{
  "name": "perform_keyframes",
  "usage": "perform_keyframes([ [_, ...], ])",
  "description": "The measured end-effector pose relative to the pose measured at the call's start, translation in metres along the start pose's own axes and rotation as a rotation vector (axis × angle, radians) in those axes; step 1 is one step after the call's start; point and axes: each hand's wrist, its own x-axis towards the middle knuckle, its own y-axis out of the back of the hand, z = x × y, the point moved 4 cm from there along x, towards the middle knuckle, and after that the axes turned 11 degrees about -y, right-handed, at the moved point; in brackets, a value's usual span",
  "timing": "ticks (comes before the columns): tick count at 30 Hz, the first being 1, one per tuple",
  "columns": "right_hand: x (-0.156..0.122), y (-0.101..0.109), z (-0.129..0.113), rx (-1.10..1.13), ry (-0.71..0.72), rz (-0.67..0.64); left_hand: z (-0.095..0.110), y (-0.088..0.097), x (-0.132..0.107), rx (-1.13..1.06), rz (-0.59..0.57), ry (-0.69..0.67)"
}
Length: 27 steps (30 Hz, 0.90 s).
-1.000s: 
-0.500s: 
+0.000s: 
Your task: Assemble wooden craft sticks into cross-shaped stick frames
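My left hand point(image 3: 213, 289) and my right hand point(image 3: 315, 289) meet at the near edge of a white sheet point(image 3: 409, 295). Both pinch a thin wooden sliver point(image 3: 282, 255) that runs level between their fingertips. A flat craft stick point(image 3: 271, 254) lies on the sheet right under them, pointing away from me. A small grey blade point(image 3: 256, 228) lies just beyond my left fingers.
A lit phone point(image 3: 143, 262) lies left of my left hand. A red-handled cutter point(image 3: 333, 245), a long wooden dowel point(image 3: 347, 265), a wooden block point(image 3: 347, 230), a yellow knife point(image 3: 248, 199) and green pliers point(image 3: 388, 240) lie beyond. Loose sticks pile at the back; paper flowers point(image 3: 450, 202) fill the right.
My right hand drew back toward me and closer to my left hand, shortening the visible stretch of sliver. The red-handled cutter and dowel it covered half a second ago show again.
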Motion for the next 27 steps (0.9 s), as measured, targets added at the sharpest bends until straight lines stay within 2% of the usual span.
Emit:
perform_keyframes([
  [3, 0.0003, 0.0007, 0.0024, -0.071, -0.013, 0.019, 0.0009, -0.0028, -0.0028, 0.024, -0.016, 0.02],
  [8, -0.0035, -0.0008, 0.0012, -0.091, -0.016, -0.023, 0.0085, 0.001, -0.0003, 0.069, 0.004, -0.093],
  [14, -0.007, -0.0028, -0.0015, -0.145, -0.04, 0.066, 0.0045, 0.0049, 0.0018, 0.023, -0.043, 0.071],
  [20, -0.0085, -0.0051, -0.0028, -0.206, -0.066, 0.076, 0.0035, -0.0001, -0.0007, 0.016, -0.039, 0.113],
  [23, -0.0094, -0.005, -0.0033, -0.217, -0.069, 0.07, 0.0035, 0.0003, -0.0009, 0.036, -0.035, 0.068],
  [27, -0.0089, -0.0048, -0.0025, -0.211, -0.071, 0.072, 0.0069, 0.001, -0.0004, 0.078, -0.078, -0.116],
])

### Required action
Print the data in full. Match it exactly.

### Solution for this task
{
  "name": "perform_keyframes",
  "usage": "perform_keyframes([ [_, ...], ])",
  "description": "The measured end-effector pose relative to the pose measured at the call's start, translation in metres along the start pose's own axes and rotation as a rotation vector (axis × angle, radians) in those axes; step 1 is one step after the call's start; point and axes: each hand's wrist, its own x-axis towards the middle knuckle, its own y-axis out of the back of the hand, z = x × y, the point moved 4 cm from there along x, towards the middle knuckle, and after that the axes turned 11 degrees about -y, right-handed, at the moved point; in brackets, a value's usual span",
  "timing": "ticks (comes before the columns): tick count at 30 Hz, the first being 1, one per tuple",
  "columns": "right_hand: x (-0.156..0.122), y (-0.101..0.109), z (-0.129..0.113), rx (-1.10..1.13), ry (-0.71..0.72), rz (-0.67..0.64); left_hand: z (-0.095..0.110), y (-0.088..0.097), x (-0.132..0.107), rx (-1.13..1.06), rz (-0.59..0.57), ry (-0.69..0.67)"
}
Length: 27 steps (30 Hz, 0.90 s).
-1.000s: 
-0.500s: 
+0.000s: 
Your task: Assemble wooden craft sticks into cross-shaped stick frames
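My left hand point(image 3: 213, 289) and my right hand point(image 3: 315, 289) meet at the near edge of a white sheet point(image 3: 409, 295). Both pinch a thin wooden sliver point(image 3: 282, 255) that runs level between their fingertips. A flat craft stick point(image 3: 271, 254) lies on the sheet right under them, pointing away from me. A small grey blade point(image 3: 256, 228) lies just beyond my left fingers.
A lit phone point(image 3: 143, 262) lies left of my left hand. A red-handled cutter point(image 3: 333, 245), a long wooden dowel point(image 3: 347, 265), a wooden block point(image 3: 347, 230), a yellow knife point(image 3: 248, 199) and green pliers point(image 3: 388, 240) lie beyond. Loose sticks pile at the back; paper flowers point(image 3: 450, 202) fill the right.
My right hand drew back toward me and closer to my left hand, shortening the visible stretch of sliver. The red-handled cutter and dowel it covered half a second ago show again.
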Motion for the next 27 steps (0.9 s), as measured, targets added at the sharpest bends until straight lines stay within 2% of the usual span.
Emit:
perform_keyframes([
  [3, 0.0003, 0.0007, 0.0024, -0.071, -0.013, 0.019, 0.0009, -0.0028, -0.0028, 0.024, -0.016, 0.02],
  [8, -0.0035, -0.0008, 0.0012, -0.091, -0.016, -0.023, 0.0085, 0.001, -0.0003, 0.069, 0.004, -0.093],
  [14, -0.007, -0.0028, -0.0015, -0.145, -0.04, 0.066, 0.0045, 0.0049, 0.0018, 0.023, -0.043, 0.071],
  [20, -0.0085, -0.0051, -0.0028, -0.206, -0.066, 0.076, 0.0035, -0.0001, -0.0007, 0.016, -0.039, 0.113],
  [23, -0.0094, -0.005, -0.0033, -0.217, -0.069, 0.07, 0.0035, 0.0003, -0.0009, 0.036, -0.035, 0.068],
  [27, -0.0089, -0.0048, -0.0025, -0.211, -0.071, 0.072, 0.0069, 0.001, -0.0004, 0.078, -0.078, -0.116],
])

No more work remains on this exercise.